E o toque final para a escolha recair no Auto da Compadecida é a vivacidade de sua linguagem. “Percebe-se a presença de uma estética circense no Auto a partir mesmo das considerações do autor acerca da encenação da peça, registradas na edição do texto”, observa Carlos Newton Júnior, pesquisador especializado na obra de Suassuna. “Do início ao fim da peça, as ações se desenvolvem como se estivessem, mesmo, sendo encenadas em um picadeiro de circo, num daqueles circos sertanejos pobres que o autor conheceu na sua infância.”

“De fato, o autor deixa brechas no meio do texto para que o encenador acrescente seu toque pessoal, que pode ser a inclusão de canções”, conta Villela que, junto do grupo, escolheu músicas que coroassem a magnitude das cenas – a entrada no céu, por exemplo, é marcada por Alegria, Alegria, de Caetano Veloso, notadamente o uso do verso “sem lenço e sem documento” para ressaltar um total despojamento. A trilha, de um colorido tropicalista, inclui também América do Sul, de Ney Matogrosso.
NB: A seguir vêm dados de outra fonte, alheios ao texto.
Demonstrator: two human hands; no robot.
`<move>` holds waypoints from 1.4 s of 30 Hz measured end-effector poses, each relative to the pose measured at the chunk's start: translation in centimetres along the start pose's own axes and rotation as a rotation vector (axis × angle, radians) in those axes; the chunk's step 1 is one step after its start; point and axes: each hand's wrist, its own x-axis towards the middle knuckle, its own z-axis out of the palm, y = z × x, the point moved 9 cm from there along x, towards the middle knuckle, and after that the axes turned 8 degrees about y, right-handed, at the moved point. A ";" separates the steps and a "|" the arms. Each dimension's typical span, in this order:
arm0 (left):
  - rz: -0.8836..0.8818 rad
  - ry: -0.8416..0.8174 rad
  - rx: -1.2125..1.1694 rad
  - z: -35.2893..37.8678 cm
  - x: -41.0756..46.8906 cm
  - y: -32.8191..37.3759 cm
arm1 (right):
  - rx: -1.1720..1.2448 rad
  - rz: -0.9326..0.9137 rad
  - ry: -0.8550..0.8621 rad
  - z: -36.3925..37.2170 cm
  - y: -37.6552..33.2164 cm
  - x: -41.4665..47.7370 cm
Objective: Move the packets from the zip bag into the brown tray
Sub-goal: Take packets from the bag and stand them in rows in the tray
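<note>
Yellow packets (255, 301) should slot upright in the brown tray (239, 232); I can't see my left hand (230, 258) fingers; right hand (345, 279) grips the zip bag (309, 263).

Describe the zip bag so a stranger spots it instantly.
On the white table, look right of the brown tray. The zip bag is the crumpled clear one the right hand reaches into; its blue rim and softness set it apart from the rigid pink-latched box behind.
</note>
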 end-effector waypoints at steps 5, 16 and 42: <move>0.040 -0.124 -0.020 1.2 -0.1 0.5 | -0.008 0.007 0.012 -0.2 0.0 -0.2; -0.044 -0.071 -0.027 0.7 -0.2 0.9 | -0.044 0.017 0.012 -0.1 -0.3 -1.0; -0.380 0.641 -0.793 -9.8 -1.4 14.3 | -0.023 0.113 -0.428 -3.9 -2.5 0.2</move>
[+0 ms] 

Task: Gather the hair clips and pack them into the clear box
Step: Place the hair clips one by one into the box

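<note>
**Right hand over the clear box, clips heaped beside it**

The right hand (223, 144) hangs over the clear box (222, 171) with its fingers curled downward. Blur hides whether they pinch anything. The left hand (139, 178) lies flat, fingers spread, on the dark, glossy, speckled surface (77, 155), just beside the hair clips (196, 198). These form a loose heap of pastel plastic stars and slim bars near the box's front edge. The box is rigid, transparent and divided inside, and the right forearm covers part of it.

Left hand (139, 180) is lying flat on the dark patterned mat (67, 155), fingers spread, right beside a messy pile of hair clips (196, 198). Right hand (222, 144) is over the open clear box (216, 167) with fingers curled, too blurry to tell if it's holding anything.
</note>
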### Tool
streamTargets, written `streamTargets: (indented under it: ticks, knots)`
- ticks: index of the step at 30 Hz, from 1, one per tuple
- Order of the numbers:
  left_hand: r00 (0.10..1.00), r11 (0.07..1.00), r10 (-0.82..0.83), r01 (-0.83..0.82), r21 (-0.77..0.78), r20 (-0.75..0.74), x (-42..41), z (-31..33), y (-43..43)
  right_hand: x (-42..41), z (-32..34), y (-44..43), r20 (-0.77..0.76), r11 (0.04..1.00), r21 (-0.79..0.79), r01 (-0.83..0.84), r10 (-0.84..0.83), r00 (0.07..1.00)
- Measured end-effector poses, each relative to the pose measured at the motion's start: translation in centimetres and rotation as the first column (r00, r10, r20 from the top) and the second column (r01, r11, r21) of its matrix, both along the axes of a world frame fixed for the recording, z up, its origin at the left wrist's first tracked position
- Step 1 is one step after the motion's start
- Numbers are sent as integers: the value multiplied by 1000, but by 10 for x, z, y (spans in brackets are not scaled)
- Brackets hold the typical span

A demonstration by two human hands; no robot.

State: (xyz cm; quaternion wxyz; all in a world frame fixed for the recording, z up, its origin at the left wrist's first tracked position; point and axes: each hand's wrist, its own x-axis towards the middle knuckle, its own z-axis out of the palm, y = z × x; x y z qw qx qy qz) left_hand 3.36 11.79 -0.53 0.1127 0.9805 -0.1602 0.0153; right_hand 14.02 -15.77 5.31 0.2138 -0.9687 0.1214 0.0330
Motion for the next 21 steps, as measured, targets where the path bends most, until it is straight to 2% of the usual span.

Como de hábito, Villela contou com Babaya, sua fiel colaboradora na preparação vocal. “Não gosto de ator com microfone, mas ela conseguiu equalizar as vozes.”

Os instrumentos, aliás, ganham importância cênica graças à estética barroca de Villela, que salpica o espetáculo de pitadas brechtianas, transformando a música em elemento transformador da cena. “Não gosto quando o elenco canta afinado ou toca os instrumentos no tom correto – nesse momento, atiro uma bolinha de pano neles, avisando que a perfeição não é sempre bem-vinda”, diverte-se ele, que centralizou no trombone o agente desestabilizador. “Ele provoca o erro ao soltar uma nota fora da pauta.” É também por isso que o trabalho já foi enquadrado em um gênero particular: cênico-musical-picaresco.

Não à toa que Villela confessa que, para encontrar o tom do espetáculo, se inspirou também na comediante Dercy Gonçalves (1907-2008), cujo deboche encobria, na verdade, a técnica do improviso, aproximando-a tanto da Commedia Dell’Arte como do circo. “Ela foi uma espécie de Compadecida, cercada de anjinhos como Grande Otelo, Zezé Macedo, Oscarito e outros artistas da chanchada.”

E a improvisação foi responsável ainda por um dos pontos altos do espetáculo, algo que se tornou a assinatura de Villela: o deslumbrante figurino. “Como não tínhamos dinheiro para nada, usamos as roupas que tenho guardadas em meu sítio para elaborar novas peças”, conta ele que, no figurino, traz um discreta, mas poderosa mensagem de protesto: as roupas trazem uma coloração barrenta específica. “É a cor da lama oxidada que destruiu Brumadinho.”